Cindy me abraza también, y limpio mi rostro con el antebrazo.

—Como ser padre por segunda vez, ¿no? —dice ella.

—¿Quieres cargarla? —pregunta Nathan, sacándola con cuidado de la cuna. La pequeña se mueve un poco, pero sin despertar del todo. Después me la entrega. La sostengo con cuidado, y siento mariposas en el estómago.

—Hola, mi niña —digo, acariciando su majilla. Ella sujeta mi dedo, y abre los ojos. Son azules como los míos. Siento un escalofrío. Una lágrima se desliza por mi mejilla—. Hola, Ingrid. Soy tu abuelo. Harold. Puedes llamarme Harry.

—No das tanto miedo como crees —dice Cindy, y procede a besar mi mejilla. No puedo dejar de sonreír.

Me quedo con ella un rato más, jugando y hablándole, mientras Cindy prepara la cena, y Nathan desempaca por mí.
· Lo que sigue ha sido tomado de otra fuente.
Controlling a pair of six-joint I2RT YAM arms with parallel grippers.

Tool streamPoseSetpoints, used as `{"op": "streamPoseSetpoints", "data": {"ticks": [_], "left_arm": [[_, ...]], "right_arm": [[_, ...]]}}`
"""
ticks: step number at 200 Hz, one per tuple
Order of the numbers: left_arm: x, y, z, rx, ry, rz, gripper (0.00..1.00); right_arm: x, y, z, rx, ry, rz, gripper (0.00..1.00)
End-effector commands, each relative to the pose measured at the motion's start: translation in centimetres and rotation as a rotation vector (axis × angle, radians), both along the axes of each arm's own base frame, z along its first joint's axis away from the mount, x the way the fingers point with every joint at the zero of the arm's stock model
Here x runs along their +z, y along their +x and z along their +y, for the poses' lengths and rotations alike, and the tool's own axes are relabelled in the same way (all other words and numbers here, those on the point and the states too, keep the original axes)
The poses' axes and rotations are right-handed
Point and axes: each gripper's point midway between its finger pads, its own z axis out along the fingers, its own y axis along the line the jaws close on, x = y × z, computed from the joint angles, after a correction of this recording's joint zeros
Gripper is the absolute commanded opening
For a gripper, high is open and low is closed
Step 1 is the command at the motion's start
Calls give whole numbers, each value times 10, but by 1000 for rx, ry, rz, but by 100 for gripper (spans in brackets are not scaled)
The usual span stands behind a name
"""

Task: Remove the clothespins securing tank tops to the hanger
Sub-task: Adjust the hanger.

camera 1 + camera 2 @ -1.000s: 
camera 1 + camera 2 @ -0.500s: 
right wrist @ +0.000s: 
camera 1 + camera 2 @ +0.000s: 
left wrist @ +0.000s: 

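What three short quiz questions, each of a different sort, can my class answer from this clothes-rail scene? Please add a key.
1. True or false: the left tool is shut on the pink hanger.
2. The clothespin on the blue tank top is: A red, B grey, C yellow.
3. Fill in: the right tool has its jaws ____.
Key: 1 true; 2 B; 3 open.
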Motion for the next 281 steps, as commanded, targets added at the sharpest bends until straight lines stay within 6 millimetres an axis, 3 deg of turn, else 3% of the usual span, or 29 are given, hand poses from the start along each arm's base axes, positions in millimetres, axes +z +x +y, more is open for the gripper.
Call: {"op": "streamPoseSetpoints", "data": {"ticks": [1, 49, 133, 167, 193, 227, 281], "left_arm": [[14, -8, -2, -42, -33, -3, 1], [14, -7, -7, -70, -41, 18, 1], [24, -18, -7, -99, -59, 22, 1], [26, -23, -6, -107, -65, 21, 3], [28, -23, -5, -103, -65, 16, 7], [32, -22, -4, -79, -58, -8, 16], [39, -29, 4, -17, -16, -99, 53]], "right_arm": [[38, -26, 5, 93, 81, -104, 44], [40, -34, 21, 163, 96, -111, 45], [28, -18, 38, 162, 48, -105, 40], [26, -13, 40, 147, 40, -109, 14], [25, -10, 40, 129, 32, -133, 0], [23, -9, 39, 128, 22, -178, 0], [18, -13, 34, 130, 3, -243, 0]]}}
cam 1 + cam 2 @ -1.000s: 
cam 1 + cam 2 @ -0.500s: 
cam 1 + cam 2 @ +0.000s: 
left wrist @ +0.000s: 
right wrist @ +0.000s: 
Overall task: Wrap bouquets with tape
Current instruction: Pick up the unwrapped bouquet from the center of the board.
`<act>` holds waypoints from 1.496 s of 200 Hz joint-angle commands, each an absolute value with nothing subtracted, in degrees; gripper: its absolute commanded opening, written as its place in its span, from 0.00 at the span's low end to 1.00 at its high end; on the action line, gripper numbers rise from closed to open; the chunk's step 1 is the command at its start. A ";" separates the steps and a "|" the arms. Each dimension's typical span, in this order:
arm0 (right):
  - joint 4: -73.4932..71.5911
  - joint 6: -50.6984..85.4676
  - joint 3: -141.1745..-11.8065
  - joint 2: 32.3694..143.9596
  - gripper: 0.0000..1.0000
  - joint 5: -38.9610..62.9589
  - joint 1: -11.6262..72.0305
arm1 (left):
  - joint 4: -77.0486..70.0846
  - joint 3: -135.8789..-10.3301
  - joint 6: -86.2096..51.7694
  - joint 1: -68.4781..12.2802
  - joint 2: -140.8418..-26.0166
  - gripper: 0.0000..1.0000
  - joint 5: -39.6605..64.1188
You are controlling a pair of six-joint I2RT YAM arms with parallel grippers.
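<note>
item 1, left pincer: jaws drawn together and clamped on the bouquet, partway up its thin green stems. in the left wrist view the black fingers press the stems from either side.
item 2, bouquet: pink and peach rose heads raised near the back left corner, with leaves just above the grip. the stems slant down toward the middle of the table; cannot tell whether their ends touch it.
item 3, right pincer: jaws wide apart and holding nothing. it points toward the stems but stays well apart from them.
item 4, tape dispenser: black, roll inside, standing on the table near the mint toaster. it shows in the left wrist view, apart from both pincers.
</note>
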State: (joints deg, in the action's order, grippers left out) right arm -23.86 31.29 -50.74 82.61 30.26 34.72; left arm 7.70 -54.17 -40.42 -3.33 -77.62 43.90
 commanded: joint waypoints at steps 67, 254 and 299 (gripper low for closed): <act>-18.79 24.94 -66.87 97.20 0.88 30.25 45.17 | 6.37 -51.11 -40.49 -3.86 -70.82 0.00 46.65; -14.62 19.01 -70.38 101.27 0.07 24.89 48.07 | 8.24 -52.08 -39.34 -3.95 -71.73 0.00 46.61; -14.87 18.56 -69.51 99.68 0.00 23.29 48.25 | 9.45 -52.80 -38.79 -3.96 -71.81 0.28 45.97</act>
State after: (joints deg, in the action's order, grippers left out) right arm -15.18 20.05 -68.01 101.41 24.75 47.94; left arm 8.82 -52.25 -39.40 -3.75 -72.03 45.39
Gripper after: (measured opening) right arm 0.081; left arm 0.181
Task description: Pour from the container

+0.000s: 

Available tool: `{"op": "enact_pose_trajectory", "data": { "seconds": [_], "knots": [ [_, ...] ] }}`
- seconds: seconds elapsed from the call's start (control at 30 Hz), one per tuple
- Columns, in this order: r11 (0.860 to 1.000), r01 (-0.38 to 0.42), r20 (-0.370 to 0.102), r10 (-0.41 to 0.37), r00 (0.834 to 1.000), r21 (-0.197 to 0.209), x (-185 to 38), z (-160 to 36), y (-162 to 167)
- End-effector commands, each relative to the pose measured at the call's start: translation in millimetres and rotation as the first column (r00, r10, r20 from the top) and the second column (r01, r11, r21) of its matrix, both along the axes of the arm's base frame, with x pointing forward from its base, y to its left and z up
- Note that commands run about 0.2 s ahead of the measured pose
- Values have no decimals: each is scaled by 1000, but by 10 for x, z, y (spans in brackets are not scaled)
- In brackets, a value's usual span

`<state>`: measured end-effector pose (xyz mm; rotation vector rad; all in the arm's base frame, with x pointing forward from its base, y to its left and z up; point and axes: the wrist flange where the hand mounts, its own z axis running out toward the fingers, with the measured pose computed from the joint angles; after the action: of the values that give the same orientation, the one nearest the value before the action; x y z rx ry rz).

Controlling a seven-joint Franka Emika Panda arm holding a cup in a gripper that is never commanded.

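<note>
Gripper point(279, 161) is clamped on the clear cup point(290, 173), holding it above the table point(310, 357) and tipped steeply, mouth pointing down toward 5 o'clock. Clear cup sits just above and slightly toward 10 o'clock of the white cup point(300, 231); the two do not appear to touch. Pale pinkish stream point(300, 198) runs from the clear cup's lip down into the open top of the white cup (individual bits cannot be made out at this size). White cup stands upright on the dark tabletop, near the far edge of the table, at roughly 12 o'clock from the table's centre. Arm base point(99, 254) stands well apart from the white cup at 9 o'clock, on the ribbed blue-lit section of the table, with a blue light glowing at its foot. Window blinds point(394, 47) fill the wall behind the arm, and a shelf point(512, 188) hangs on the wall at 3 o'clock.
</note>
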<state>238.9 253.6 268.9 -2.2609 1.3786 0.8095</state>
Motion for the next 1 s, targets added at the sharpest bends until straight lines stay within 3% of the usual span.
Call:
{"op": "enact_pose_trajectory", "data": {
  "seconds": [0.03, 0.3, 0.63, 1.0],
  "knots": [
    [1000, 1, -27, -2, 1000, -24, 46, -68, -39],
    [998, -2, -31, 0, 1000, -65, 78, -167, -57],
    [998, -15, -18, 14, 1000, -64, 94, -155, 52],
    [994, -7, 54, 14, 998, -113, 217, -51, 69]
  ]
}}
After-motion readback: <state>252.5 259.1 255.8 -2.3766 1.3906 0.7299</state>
Es tranquila y no llora. Cuando sonríe, sonrío también.

Ingrid Duncan. Mi linda nieta. Siempre quise una hija, y, ahora con Maggie y ella, es como si las tuviera. No pierdo el tiempo, y le tomo muchísimas fotos. Le envío un par a Henry y Gloria, y les cuento sobre ella.

Prometo darle a Ingrid lo que no pude darle a Nathan. Seré un buen padre esta vez.

—Oye, recuerda que es mía —dice Nathan, entrando a la habitación, mientras juego a las muñecas con la pequeña.

—Lo siento, hijo, pero has pasado a segundo plano. Ella acaparará toda mi atención a partir de ahora.

—No me hagas competir con mi propia hija.

—No ganarías.

Ambos reímos.

—Pero en fin; sólo vine para avisarte que la cena está lista, y Sammy al fin llegó. Sus padres la acompañan. Deja que Ingrid duerma un poco, y baja a saludar.